__What to do__:
Transcribe the full listing exactly.

┌────────

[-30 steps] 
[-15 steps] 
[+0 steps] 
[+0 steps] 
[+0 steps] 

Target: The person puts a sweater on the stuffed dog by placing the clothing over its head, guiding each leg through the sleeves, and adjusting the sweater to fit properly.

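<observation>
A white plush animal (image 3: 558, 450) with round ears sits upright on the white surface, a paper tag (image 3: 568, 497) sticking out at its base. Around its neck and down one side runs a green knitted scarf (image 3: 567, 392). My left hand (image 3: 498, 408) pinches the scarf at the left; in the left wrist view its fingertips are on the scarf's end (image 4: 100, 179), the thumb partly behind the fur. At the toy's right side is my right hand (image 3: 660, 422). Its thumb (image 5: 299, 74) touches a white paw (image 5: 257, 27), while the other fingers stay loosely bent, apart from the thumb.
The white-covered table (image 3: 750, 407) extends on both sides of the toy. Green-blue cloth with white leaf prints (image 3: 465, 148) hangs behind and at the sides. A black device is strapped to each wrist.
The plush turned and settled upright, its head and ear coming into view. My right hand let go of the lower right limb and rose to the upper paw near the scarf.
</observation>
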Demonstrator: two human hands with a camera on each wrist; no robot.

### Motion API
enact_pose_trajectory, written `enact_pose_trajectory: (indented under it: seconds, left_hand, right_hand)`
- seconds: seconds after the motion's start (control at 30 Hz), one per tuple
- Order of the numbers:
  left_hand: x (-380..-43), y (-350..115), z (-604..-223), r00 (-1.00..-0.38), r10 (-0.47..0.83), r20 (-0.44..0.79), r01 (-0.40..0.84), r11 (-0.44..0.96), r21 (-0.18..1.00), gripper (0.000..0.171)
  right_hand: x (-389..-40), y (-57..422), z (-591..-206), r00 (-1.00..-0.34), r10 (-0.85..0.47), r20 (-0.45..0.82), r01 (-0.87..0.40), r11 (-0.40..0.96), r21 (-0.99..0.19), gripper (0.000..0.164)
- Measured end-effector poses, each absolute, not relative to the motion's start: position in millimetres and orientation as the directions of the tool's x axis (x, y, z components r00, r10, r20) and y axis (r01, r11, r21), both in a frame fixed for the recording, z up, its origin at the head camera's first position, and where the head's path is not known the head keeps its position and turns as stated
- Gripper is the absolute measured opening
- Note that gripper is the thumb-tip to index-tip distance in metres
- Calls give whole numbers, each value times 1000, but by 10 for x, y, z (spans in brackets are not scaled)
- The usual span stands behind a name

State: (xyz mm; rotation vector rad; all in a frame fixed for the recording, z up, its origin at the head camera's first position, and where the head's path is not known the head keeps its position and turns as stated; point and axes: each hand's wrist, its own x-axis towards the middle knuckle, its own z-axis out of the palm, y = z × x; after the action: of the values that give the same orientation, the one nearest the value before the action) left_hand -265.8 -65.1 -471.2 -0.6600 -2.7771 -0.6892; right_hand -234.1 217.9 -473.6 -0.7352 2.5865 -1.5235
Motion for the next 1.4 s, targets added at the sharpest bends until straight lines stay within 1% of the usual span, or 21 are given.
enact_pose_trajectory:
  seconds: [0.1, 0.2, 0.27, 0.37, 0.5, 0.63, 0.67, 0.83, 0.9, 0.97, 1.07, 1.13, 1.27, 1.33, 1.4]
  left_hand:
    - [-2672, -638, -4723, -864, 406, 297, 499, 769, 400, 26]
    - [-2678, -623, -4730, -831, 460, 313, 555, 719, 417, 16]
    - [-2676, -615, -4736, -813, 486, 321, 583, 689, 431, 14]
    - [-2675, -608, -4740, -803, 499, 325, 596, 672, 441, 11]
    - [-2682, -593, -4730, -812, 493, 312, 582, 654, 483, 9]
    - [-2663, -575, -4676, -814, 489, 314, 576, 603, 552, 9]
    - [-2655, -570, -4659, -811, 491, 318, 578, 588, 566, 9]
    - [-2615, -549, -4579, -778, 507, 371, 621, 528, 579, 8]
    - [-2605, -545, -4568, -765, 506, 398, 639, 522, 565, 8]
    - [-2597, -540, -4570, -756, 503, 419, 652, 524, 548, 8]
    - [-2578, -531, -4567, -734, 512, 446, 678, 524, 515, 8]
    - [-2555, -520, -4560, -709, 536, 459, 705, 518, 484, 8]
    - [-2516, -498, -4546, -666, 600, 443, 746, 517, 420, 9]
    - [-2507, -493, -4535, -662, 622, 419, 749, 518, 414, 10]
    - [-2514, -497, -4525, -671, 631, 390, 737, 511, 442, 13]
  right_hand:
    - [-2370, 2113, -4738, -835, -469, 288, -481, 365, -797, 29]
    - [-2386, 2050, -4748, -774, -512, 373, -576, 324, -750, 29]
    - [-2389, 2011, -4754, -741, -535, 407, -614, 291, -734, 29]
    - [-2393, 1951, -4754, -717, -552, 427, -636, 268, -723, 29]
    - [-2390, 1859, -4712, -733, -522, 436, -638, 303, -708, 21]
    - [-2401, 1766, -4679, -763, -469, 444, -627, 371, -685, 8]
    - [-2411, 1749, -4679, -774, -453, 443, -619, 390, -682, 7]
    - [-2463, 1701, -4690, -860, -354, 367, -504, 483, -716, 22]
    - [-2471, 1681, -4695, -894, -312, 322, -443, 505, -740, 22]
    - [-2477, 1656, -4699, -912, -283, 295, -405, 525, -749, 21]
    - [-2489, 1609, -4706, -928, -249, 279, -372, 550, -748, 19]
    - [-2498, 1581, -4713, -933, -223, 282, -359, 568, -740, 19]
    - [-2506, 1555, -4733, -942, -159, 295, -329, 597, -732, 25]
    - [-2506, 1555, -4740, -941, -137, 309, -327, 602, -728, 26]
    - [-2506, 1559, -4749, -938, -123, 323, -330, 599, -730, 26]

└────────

__Answer to this problem__:
[-30 steps] 
[-15 steps] 
[+0 steps] 
[+0 steps] 
[+0 steps] 

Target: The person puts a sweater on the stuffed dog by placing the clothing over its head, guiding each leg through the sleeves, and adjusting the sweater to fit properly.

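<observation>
A white plush animal (image 3: 558, 450) with round ears sits upright on the white surface, a paper tag (image 3: 568, 497) sticking out at its base. Around its neck and down one side runs a green knitted scarf (image 3: 567, 392). My left hand (image 3: 498, 408) pinches the scarf at the left; in the left wrist view its fingertips are on the scarf's end (image 4: 100, 179), the thumb partly behind the fur. At the toy's right side is my right hand (image 3: 660, 422). Its thumb (image 5: 299, 74) touches a white paw (image 5: 257, 27), while the other fingers stay loosely bent, apart from the thumb.
The white-covered table (image 3: 750, 407) extends on both sides of the toy. Green-blue cloth with white leaf prints (image 3: 465, 148) hangs behind and at the sides. A black device is strapped to each wrist.
The plush turned and settled upright, its head and ear coming into view. My right hand let go of the lower right limb and rose to the upper paw near the scarf.
</observation>
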Demonstrator: two human hands with a camera on each wrist; no robot.

### Motion API
enact_pose_trajectory, written `enact_pose_trajectory: (indented under it: seconds, left_hand, right_hand)`
- seconds: seconds after the motion's start (control at 30 Hz), one per tuple
- Order of the numbers:
  left_hand: x (-380..-43), y (-350..115), z (-604..-223), r00 (-1.00..-0.38), r10 (-0.47..0.83), r20 (-0.44..0.79), r01 (-0.40..0.84), r11 (-0.44..0.96), r21 (-0.18..1.00), gripper (0.000..0.171)
  right_hand: x (-389..-40), y (-57..422), z (-591..-206), r00 (-1.00..-0.34), r10 (-0.85..0.47), r20 (-0.45..0.82), r01 (-0.87..0.40), r11 (-0.40..0.96), r21 (-0.99..0.19), gripper (0.000..0.164)
- Measured end-effector poses, each absolute, not relative to the motion's start: position in millimetres and orientation as the directions of the tool's x axis (x, y, z components r00, r10, r20) and y axis (r01, r11, r21), both in a frame fixed for the recording, z up, its origin at the head camera's first position, and where the head's path is not known the head keeps its position and turns as stated
- Gripper is the absolute measured opening
- Note that gripper is the thumb-tip to index-tip distance in metres
- Calls give whole numbers, each value times 1000, but by 10 for x, y, z (spans in brackets are not scaled)
- The usual span stands behind a name

State: (xyz mm; rotation vector rad; all in a frame fixed for the recording, z up, its origin at the head camera's first position, and where the head's path is not known the head keeps its position and turns as stated; point and axes: each hand's wrist, its own x-axis towards the middle knuckle, its own z-axis out of the palm, y = z × x; after the action: of the values that give the same orientation, the one nearest the value before the action) left_hand -265.8 -65.1 -471.2 -0.6600 -2.7771 -0.6892; right_hand -234.1 217.9 -473.6 -0.7352 2.5865 -1.5235
Motion for the next 1.4 s, targets added at the sharpest bends until straight lines stay within 1% of the usual span, or 21 are given.
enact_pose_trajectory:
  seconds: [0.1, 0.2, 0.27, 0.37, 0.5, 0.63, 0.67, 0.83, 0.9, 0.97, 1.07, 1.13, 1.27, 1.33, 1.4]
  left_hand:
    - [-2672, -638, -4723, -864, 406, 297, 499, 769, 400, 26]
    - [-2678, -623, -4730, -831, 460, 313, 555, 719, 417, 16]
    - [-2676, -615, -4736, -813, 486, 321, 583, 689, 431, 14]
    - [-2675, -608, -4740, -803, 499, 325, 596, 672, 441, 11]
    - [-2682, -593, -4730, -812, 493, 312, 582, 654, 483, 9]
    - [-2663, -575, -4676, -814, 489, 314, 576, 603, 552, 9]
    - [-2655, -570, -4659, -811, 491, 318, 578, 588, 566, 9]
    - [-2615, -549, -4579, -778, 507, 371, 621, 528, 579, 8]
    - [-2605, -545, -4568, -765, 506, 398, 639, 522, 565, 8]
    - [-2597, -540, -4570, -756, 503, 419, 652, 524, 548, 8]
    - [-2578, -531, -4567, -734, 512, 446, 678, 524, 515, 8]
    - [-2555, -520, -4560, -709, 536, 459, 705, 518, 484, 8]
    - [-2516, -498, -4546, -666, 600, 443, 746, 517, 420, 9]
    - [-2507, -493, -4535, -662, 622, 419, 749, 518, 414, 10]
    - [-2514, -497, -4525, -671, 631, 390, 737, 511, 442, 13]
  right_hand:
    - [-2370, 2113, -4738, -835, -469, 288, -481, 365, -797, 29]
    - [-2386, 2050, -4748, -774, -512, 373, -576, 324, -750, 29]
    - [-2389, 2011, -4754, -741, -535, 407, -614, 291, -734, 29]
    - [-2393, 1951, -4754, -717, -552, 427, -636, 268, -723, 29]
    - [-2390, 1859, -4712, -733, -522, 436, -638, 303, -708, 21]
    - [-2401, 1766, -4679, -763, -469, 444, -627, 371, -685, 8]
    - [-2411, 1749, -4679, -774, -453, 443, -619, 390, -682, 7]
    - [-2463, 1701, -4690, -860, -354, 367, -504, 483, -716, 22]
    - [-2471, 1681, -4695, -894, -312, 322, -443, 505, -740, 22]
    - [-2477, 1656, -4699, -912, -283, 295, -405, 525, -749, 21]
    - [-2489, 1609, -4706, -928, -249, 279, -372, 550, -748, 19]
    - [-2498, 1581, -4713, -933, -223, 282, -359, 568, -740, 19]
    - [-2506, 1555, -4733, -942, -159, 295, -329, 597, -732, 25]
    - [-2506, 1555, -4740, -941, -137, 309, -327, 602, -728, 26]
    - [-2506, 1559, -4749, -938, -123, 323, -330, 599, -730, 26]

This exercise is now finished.